本発明の活用例として、石油化学工業、有機化学工業、塗装製造業、食品、電気、印刷等の工場から排出される揮発性有機化合物の処理に用いることができる。
本発明の第1実施形態に係る揮発性有機化合物の処理装置の、反応容器軸方向の断面図である。 本発明の第1実施形態に係る揮発性有機化合物の処理装置の、反応容器径方向の断面図である。 本発明の第1実施形態に係る揮発性有機化合物の処理装置におけるガスの流れを説明する概念図であって、(a)は、反応容器軸方向の断面図であり、(b)は、(a)のA部分を拡大した図であり、(c)は、(b)のB部分を拡大した図である。 第1実施形態に係る揮発性有機化合物の処理装置の温度制御プログラムの例を示す図である 本発明の第2実施形態に係る揮発性有機化合物の処理装置の、反応容器軸方向の断面図である。 本発明の第3実施形態に係る揮発性有機化合物の処理装置を示す図であって、(a)は、反応容器軸方向の断面図であり、(b)は、(a)のC部分を拡大した図である。 本発明の第3実施形態に係る揮発性有機化合物の処理装置の、反応容器径方向の拡大断面図である。 本発明の第4実施形態に係る揮発性有機化合物の処理装置の、反応容器軸方向の断面図である。 本発明の第4実施形態に係る揮発性有機化合物の処理装置の、反応容器径方向の断面図である。 本発明の第5実施形態に係る揮発性有機化合物の処理装置の、反応容器軸方向の断面図である。 本発明の第5実施形態に係る揮発性有機化合物の処理装置の、反応容器径方向の断面図である。
符号の説明
1 反応容器
2a,2b 接続フランジ
3 金属配管
4 高熱伝導性多孔質部材
5 ヒータ
6 温度プログラム制御器
7 吸着剤粒子
8 触媒粒子
9 メタル基材
10 ガスセンサー
11 濃度計測装置
12 温度制御プログラム発生装置

Claims (14)

  1. 揮発性有機化合物を含むガスを内部に流通させる2以上の開口端を有する反応容器と、
    該反応容器内に設けられた、吸着剤および触媒を担持している高熱伝導性多孔質部材と、
    該高熱伝導性多孔質部材を介して該吸着剤および該触媒を加熱する加熱手段と
    を備える揮発性有機化合物の処理装置。
  2. 前記吸着剤および前記触媒を、均一に分散させて、または、局在分布させて、前記高熱伝導性多孔質部材に担持させた、請求項1に記載の揮発性有機化合物の処理装置。
  3. 前記高熱伝導性多孔質部材の温度を、任意の分布で設定する加熱手段をさらに備える請求項1または2に記載の揮発性有機化合物の処理装置。
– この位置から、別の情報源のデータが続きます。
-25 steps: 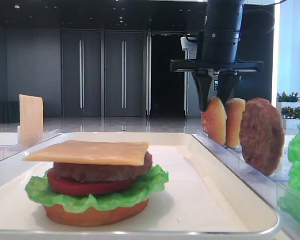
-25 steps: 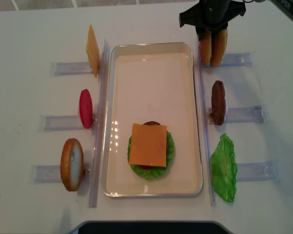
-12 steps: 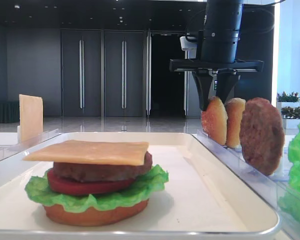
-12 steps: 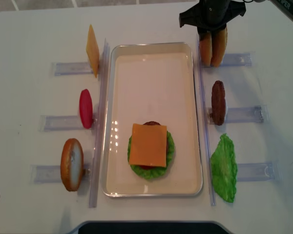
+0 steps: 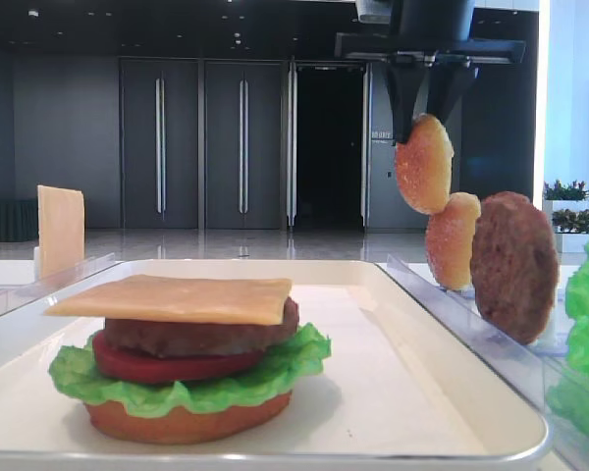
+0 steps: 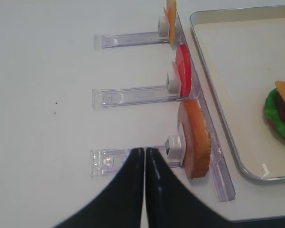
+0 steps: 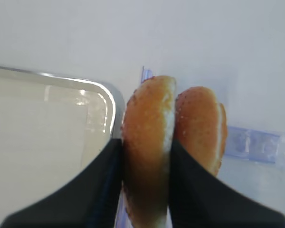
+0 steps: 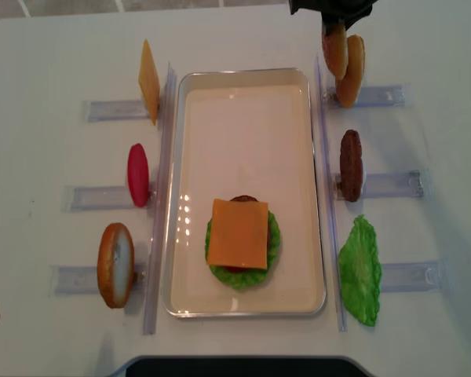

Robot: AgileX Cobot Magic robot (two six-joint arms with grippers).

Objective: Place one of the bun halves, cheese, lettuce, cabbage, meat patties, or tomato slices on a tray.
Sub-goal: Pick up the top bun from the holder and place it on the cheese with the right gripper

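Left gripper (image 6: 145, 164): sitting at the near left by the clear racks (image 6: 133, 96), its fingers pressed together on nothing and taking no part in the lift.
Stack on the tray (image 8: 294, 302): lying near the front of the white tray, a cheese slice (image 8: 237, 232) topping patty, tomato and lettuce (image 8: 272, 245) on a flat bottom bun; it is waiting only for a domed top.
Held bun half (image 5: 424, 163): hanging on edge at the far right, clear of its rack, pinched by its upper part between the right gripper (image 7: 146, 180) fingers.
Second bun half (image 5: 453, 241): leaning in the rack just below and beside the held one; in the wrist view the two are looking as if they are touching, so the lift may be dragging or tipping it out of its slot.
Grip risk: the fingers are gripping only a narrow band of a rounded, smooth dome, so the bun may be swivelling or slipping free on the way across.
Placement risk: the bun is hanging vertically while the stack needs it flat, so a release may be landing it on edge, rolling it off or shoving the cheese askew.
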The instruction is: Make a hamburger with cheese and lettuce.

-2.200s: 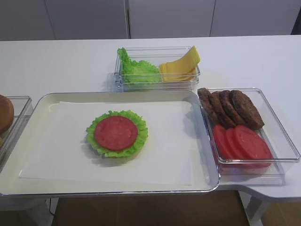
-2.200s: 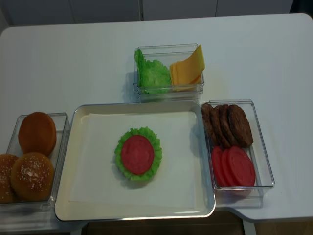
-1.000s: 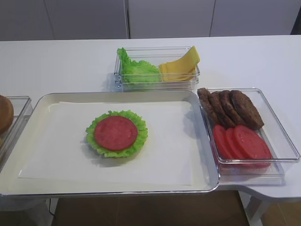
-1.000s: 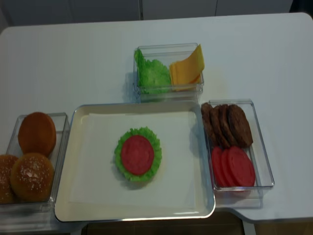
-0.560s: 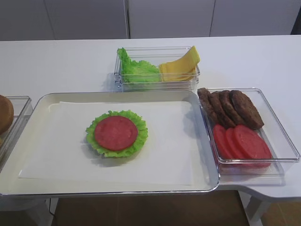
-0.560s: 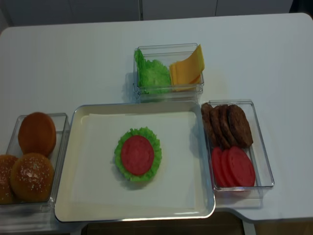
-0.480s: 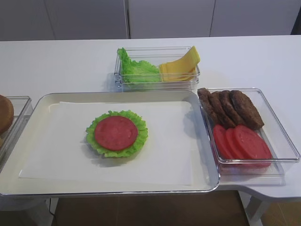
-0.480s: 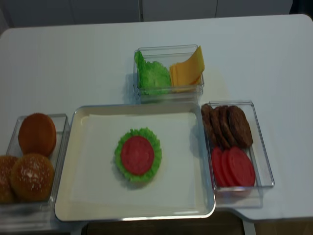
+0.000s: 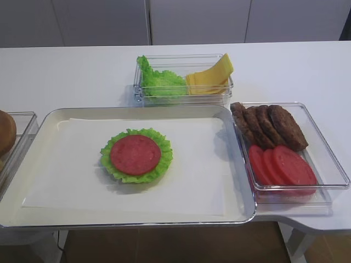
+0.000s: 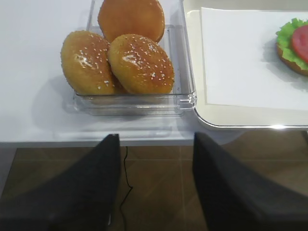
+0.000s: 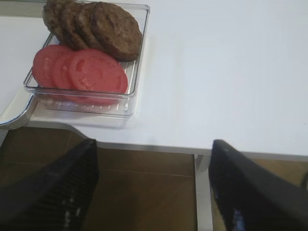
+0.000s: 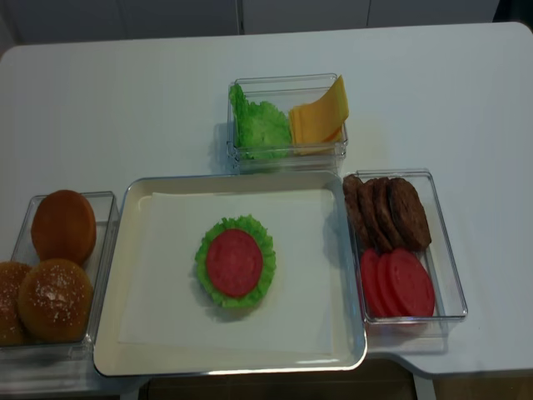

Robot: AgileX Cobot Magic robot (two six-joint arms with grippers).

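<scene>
The hamburger (image 9: 136, 155) (image 12: 236, 263) lies mid-tray: a red tomato slice on the ruffled lettuce (image 9: 166, 156) (image 12: 268, 250), with a brown bun base showing beneath in the left wrist view (image 10: 293, 60). The cheese (image 9: 208, 76) (image 12: 316, 121) leans in a clear box at the back. My right gripper (image 11: 153, 144) is open and empty, off the table's front edge near the tomato box. My left gripper (image 10: 155, 137) is open and empty too, off the front edge below the bun box. Neither gripper shows in the high views.
The metal tray (image 9: 44, 131) holds a white paper sheet. A bunch of green leaves (image 9: 159, 82) shares the cheese box. The right box holds brown patties (image 9: 269, 126) (image 11: 96, 24) and tomato slices (image 9: 282, 164) (image 11: 82, 70). Buns (image 12: 58, 275) (image 10: 125, 57) fill the left box.
</scene>
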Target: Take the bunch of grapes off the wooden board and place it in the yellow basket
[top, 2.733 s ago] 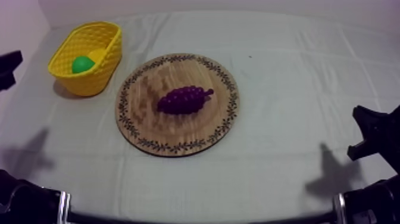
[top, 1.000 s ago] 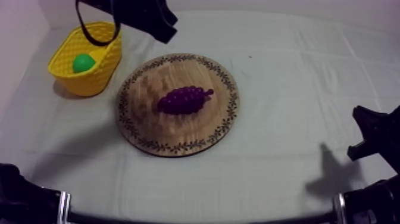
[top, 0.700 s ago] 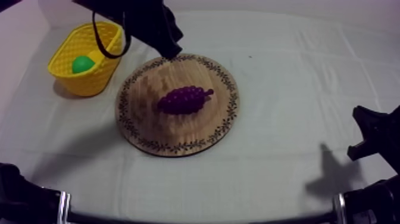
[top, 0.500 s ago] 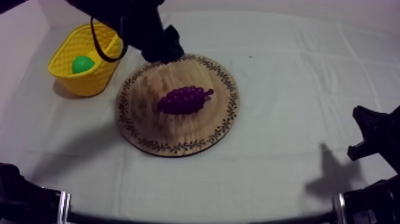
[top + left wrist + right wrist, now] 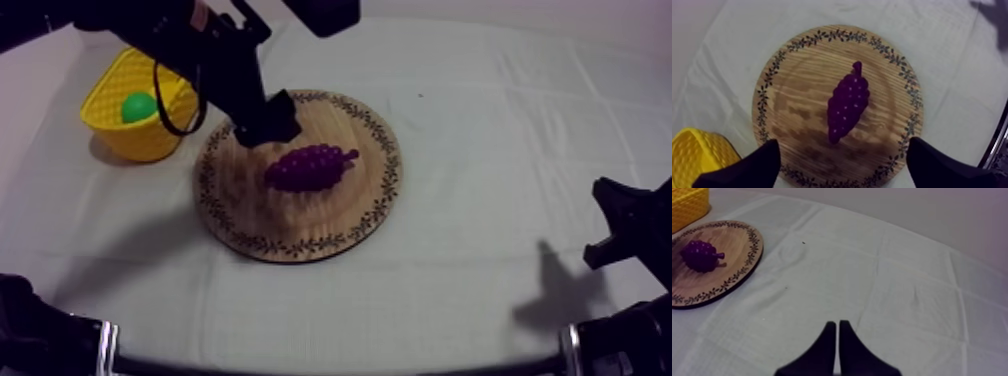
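Observation:
The purple bunch of grapes [image 5: 308,166] lies on its side in the middle of the round wooden board [image 5: 340,215]. My left gripper [image 5: 268,120] hovers over the board's far left part, just beside the grapes. In the left wrist view its fingers stand wide apart, so my left gripper [image 5: 843,145] is open with the grapes [image 5: 847,107] on the board [image 5: 802,90] between and beyond them, untouched. The yellow basket [image 5: 150,130] stands left of the board. My right gripper [image 5: 837,323] is shut on nothing, low at the right side [image 5: 625,225].
A green toy fruit [image 5: 138,107] lies in the basket, whose rim [image 5: 697,155] is close beside my left finger. From the right wrist view the board [image 5: 742,263], grapes [image 5: 701,254] and basket corner [image 5: 689,205] lie far off across bare cloth.
My left arm has come down from beyond the basket to over the board's far left edge, and its fingers have spread apart. The grapes and right arm have not moved.

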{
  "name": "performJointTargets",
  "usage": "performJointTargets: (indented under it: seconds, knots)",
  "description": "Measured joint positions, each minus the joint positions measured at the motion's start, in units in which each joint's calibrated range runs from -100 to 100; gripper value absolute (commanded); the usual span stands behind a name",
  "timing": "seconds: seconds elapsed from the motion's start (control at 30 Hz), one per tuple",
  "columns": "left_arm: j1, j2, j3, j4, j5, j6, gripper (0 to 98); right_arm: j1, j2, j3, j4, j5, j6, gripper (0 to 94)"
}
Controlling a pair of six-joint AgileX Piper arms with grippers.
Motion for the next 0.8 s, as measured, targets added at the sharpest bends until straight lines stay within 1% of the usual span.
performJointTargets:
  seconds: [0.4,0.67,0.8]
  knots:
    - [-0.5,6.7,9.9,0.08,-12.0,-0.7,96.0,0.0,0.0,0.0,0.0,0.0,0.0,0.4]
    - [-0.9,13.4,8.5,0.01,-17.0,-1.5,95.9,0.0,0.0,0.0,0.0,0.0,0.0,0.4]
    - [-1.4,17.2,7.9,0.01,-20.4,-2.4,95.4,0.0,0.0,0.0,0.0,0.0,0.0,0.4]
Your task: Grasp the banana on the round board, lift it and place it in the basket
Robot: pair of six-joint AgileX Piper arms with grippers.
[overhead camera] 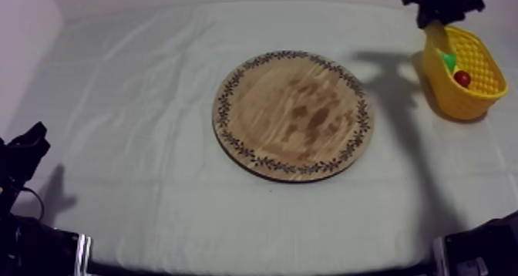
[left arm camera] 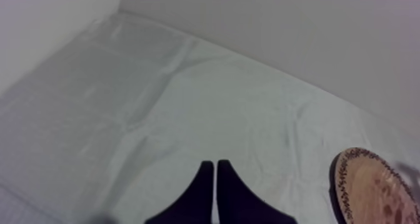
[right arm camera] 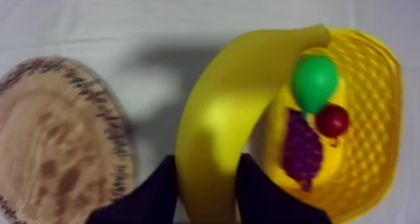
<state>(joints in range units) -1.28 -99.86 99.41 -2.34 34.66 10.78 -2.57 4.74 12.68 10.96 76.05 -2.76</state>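
Right claw (right arm camera: 209, 183) clamped on banana (right arm camera: 237, 95), lower end; banana juts over basket (right arm camera: 382, 82) rim, tip above pear (right arm camera: 314, 82), grapes (right arm camera: 301, 148), small red fruit (right arm camera: 332, 120); judged light, stiff, slick plastic, so mid-body hold would slip less; board (right arm camera: 56, 145) nearby on counter (right arm camera: 94, 20); left claw (left arm camera: 215, 175) pinched together, empty.

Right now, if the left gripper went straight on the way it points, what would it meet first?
Probably only the grey-white cloth: the left gripper, shut, points over bare cloth, and the wooden board lies off to the side.
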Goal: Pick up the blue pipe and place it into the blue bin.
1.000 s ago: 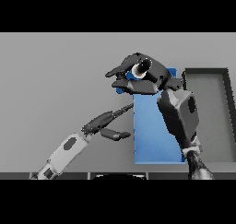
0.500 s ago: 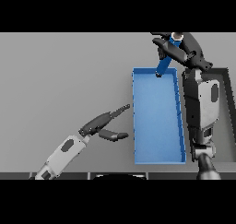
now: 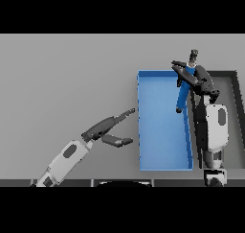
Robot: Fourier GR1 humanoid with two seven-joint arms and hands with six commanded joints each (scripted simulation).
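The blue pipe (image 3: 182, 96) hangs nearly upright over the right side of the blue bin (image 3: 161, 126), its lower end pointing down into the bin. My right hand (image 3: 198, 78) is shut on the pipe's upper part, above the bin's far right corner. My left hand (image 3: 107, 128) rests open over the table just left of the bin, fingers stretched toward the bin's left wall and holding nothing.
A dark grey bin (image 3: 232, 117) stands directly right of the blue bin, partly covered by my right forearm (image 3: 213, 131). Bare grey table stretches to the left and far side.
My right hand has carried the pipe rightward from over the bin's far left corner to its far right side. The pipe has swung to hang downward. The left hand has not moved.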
  4. 前記高熱伝導性多孔質部材の温度を、任意の時間変化で設定する設定手段と加熱手段とをさらに備える請求項1〜3のいずれかに記載の揮発性有機化合物の処理装置。
  5. 前記反応容器内に、揮発性有機化合物の濃度測定手段をさらに備える請求項1〜4のいずれかに記載の揮発性有機化合物の処理装置。
  6. 前記反応容器内に、前記ガス中の揮発性有機化合物が前記吸着剤および前記触媒と接触するようにガス流路が形成されている請求項1〜5のいずれかに記載の揮発性有機化合物の処理装置。
  7. 前記ガス流路が、側面に細孔を有する複数の金属配管と前記高熱伝導性多孔質部材とから形成され、該高熱伝導性多孔質部材は該金属配管の周囲に充填され、前記加熱手段が該反応容器の外周を周回するように設けられている請求項6に記載の揮発性有機化合物の処理装置。
  8. 前記ガス流路が、金属製ハニカム構造体から形成され、前記高熱伝導性多孔質部材が該ハニカム構造体に担持され、前記加熱手段がハニカム構造体の壁面に沿って設けられているヒータである請求項6に記載の揮発性有機化合物の処理装置。
  9. 前記ガス流路が、シート状の前記高熱伝導性多孔質部材を渦巻き状に充填することにより形成され、前記加熱手段が該反応容器の外周を周回するように設けられている請求項6に記載の揮発性有機化合物の処理装置。
  10. 前記高熱伝導性多孔質部材が複数のカップ状の構造体であり、前記ガス流路が、該複数のカップ状の構造体により形成され、前記加熱手段が、該複数のカップ状の構造体の外周を周回するように設けられている請求項6に記載の揮発性有機化合物の処理装置。
  11. 揮発性有機化合物を含むガスを、高熱伝導性多孔質部材を介して温度調節可能な吸着剤および触媒に接触させることによる揮発性有機化合物の処理方法であって、
    該ガスを、前記吸着剤が揮発性化合物を脱離しない温度にて、該吸着剤および該触媒と接触させる接触工程と、
    該高熱伝導性多孔質部材を介して該吸着剤および該触媒を加熱して、該触媒を該揮発性化合物が酸化分解される温度以上にする加熱工程と
    を含む揮発性有機化合物の処理方法。
  12. 前記接触工程が、
    該ガスを前記吸着剤密度が前記触媒密度よりも高い領域と接触させる第一の接触工程と、
    該ガスを前記吸着剤密度と前記触媒密度とが同一の領域と接触させる第二の接触工程と、
    該ガスを前記触媒密度が前記吸着剤密度よりも高い領域と接触させる第三の接触工程と
    を含む請求項11に記載の方法。
  13. 前記加熱工程が、前記接触工程にて吸着剤に吸着された揮発性有機化合物を脱離する温度以上に、該吸着剤を加熱する工程をさらに含む請求項11または12に記載の方法。
  14. 前記ガス中に含まれる揮発性有機化合物の濃度測定工程をさらに含み、
    測定結果に応じて、前記接触工程を実施する温度を決定するように制御する請求項11〜13のいずれかに記載の揮発性有機化合物の処理方法。